There are three variations of Down syndrome. The most common form of Down syndrome is referred to as Trisomy 21. Owing to errors in cell division, either of the reproductive cells, that is the sperm or the egg ends up with an extra copy of chromosome 21.

Rarely, a form of Down syndrome called “Mosaic” Down syndrome may occur when an error in cell division occurs after fertilization (1 to 2 percent of cases). These persons have some cells with an extra chromosome 21 and others with the normal number.When this abnormality occurs after fertilization, the fetus may be born with Mosaic Down syndrome.

The third variation of the disease is known as Translocation Down syndrome. In this form of the disorder, a segment of chromosome 21 gets attached to another chromosome, usually chromosome 14 either prior to or during conception. Those suffering from this disorder possess only a pair of chromosomes 21, but have some extra genetic material of the same chromosome attached with the chromosome which is the site of the translocation.

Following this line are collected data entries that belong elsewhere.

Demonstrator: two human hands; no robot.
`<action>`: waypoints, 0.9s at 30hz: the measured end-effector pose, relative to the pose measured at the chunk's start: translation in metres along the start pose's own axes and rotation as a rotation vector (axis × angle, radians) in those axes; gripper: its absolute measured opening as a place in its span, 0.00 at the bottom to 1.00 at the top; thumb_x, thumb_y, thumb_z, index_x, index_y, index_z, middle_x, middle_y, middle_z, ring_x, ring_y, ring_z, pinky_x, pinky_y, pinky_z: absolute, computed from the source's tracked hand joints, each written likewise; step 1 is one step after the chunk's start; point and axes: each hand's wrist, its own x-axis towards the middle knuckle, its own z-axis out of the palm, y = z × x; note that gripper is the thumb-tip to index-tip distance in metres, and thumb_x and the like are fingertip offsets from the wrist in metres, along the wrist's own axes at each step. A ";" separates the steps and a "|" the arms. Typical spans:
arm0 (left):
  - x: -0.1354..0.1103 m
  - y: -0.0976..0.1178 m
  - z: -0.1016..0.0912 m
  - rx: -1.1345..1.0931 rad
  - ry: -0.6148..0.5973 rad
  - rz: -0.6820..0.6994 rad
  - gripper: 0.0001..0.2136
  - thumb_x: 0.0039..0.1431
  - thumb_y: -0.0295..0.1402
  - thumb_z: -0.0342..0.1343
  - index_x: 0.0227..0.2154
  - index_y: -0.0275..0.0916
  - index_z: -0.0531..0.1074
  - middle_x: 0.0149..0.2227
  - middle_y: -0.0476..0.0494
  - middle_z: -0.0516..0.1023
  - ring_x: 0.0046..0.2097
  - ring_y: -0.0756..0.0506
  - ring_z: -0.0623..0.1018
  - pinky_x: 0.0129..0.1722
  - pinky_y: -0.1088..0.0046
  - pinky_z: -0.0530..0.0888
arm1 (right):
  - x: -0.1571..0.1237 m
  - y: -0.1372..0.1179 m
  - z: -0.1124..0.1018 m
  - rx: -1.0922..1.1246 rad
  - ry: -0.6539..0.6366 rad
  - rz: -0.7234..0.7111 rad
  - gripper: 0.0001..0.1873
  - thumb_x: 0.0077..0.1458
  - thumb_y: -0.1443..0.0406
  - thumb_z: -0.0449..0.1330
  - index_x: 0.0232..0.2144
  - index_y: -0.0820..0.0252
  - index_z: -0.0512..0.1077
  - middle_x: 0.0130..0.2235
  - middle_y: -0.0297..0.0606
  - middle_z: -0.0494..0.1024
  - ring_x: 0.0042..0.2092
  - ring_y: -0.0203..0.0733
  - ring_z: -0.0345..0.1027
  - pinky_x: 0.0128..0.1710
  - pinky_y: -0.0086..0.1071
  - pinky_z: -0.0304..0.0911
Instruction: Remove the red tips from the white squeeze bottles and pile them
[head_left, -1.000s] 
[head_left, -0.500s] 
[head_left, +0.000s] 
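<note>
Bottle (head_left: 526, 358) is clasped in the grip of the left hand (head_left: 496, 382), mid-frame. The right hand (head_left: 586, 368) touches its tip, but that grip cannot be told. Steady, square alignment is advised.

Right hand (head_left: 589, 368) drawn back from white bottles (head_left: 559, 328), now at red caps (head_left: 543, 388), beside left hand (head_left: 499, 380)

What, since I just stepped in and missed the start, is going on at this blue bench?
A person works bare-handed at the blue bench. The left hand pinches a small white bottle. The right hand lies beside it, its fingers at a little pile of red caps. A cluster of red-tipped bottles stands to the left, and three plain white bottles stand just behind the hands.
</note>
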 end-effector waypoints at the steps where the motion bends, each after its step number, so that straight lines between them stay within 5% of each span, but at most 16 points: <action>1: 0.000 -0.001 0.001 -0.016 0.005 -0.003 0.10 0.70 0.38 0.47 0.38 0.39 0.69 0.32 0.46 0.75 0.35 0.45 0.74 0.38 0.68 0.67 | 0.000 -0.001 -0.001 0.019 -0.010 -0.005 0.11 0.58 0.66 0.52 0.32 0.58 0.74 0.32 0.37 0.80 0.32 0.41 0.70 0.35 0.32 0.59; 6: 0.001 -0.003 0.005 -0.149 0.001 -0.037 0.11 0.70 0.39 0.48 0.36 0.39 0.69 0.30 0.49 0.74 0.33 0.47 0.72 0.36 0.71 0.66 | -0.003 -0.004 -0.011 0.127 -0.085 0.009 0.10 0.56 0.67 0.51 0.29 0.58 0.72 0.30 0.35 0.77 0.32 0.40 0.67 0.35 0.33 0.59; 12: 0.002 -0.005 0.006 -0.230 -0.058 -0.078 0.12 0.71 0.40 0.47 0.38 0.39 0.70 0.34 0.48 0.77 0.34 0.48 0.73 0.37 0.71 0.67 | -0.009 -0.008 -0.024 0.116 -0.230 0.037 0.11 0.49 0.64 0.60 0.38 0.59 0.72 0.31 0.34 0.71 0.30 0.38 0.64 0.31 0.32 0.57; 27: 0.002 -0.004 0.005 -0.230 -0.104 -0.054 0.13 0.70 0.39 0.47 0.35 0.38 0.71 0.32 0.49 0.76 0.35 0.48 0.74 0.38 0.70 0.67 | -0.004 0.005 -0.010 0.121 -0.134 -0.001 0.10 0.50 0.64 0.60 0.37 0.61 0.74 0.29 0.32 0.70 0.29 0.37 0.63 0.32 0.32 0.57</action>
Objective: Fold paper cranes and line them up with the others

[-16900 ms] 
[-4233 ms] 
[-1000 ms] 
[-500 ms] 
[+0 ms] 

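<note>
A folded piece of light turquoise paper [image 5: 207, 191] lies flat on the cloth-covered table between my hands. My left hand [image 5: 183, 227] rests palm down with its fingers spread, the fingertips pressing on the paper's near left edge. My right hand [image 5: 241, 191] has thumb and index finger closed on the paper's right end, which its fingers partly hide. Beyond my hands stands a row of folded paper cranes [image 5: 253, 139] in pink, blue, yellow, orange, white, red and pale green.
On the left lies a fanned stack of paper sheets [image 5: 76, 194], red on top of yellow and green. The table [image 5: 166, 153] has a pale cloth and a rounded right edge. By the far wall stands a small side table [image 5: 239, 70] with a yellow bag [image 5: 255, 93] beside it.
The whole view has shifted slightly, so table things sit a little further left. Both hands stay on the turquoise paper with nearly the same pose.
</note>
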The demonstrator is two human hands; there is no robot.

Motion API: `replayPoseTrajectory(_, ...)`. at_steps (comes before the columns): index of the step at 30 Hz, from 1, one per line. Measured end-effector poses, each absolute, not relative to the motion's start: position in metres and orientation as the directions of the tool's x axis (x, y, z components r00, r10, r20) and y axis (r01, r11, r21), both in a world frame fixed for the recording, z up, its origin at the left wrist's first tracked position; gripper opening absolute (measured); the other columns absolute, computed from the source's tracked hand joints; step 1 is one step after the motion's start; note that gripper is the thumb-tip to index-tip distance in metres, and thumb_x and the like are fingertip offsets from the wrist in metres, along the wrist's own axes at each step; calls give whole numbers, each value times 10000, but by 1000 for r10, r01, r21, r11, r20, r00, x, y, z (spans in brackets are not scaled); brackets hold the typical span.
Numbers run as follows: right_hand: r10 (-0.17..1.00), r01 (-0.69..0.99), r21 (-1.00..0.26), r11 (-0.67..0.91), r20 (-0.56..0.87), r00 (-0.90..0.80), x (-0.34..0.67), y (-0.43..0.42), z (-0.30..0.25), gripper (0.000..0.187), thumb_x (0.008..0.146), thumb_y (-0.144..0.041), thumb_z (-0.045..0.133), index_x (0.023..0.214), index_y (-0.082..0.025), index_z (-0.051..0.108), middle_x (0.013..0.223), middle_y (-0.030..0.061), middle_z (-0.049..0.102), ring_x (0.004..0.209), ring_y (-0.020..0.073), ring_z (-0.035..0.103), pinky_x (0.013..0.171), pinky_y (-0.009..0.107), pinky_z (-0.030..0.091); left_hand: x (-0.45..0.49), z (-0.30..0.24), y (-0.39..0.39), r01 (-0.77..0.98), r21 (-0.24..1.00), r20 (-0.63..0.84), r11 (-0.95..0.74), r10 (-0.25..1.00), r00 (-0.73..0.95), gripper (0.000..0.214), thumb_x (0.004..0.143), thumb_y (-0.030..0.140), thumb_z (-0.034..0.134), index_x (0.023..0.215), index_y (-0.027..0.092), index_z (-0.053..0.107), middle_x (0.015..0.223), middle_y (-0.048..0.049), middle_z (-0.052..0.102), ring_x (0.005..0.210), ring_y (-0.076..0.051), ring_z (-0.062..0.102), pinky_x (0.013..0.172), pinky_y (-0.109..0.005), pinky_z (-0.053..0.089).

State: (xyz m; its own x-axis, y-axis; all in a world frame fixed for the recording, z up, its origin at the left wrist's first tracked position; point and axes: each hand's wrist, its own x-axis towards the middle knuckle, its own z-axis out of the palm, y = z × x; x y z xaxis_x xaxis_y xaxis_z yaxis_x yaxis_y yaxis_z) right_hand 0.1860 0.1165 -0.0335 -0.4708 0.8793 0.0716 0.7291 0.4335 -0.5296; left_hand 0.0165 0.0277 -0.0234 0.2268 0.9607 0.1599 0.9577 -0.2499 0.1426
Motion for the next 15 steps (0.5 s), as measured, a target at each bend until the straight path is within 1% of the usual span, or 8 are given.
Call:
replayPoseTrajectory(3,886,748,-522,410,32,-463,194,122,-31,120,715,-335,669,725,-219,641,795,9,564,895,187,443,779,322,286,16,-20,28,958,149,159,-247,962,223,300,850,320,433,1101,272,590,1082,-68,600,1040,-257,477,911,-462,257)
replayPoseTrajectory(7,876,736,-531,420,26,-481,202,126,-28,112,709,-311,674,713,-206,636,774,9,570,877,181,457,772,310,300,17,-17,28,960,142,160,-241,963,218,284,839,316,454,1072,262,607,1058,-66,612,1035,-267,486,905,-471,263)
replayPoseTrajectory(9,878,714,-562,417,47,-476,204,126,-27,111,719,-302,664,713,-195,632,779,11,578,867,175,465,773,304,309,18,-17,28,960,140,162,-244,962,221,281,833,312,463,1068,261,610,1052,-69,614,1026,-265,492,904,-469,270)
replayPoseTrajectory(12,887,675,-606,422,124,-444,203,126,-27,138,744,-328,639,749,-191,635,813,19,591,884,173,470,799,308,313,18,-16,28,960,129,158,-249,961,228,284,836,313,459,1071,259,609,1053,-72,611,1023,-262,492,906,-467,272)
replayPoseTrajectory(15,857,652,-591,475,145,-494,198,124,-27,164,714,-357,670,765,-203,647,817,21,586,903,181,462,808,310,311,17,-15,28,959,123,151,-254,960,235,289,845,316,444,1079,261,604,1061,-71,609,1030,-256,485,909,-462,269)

Translocation Down syndrome is the only variant of the disease that can be inherited by the offspring. Other than these three causes, the disease is not known to be caused due to any behavioral or environmental factors.

In every cell in the human body there is a nucleus, where genetic material is stored in genes. Genes carry the codes responsible for all of our inherited traits and are grouped the objects called chromosomes.